If you have a bumper crop of sloes, consider storing them in the freezer for future sloe gin-making session Patricia Pitsch/Maison Moderne

If you have a bumper crop of sloes, consider storing them in the freezer for future sloe gin-making session Patricia Pitsch/Maison Moderne

Sloe gin is a taste of home for me. I grew up in a rural Sussex village where, during the local pheasant hunts, the “guns” and “beaters” would carry it around in hip flasks, taking a slug to ward off the English winter chill.

My brother told me how, as a beater, he was too young to drink sloe gin and so, to fit in with the hunters, he would fill his hip flask with neat blackcurrant cordial, similar in colour to sloe gin.

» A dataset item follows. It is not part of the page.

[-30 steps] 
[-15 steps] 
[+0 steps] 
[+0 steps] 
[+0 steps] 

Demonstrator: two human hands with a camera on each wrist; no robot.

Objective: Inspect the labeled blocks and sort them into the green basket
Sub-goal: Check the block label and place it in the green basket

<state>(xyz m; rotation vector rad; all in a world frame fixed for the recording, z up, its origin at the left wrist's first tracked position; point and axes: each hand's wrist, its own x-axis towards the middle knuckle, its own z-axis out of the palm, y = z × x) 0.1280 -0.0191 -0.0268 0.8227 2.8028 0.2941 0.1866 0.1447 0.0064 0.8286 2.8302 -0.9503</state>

My dad would make his own sloe gin in giant, empty whisky bottles filled with good quality Gordon’s gin and then stuffed with sloes which, over a period of months, would turn the liquid the colour of strong tea. The locations of blackthorn bushes, on which sloes grow in October-November, were a well-kept secret in the village. I knew of only one.

So, when, while out walking a few years ago in our Luxembourg village, I stumbled across a countryside path flanked by several blackthorn bushes studded with hard black bullet-like berries, I rushed home for a bowl. I since learned that Luxembourgers call them “Schleiwen”. In the past, I’ve had some good crops, picking along the country lanes close to the village of Schleiwenhaff in the south of Luxembourg.

Traditionally, you’re not supposed to pick sloes until after the first frost. I get around this by collecting the berries and freezing them in 1-kilo quantities. It also means you can prepare your gin all year round. Like the village hunters, I enjoy sloe gin neat although I give away most of the sloe gin I make.

Ingredients for 750 ml of sloe gin

500g ripe sloes

250g golden caster sugar

1 litre of good-quality gin

1 pinch of ground almonds

1 large mason jar

1 muslin cloth

Time: 20-30 minutes

How to make it

1. Clean your sloes before freezing. If using non-frozen sloes, prick their skins.

2. Place them into a dry, sterilised mason jar with capacity for more than 1 litre.

3. Pour over the sugar, ground almonds and gin and seal shut.

4. Shake well once a day every day for the following week and then store the jar in a cool, dark place for up to three months.

5. When ready, strain the mixture through a muslin cloth and bottle it.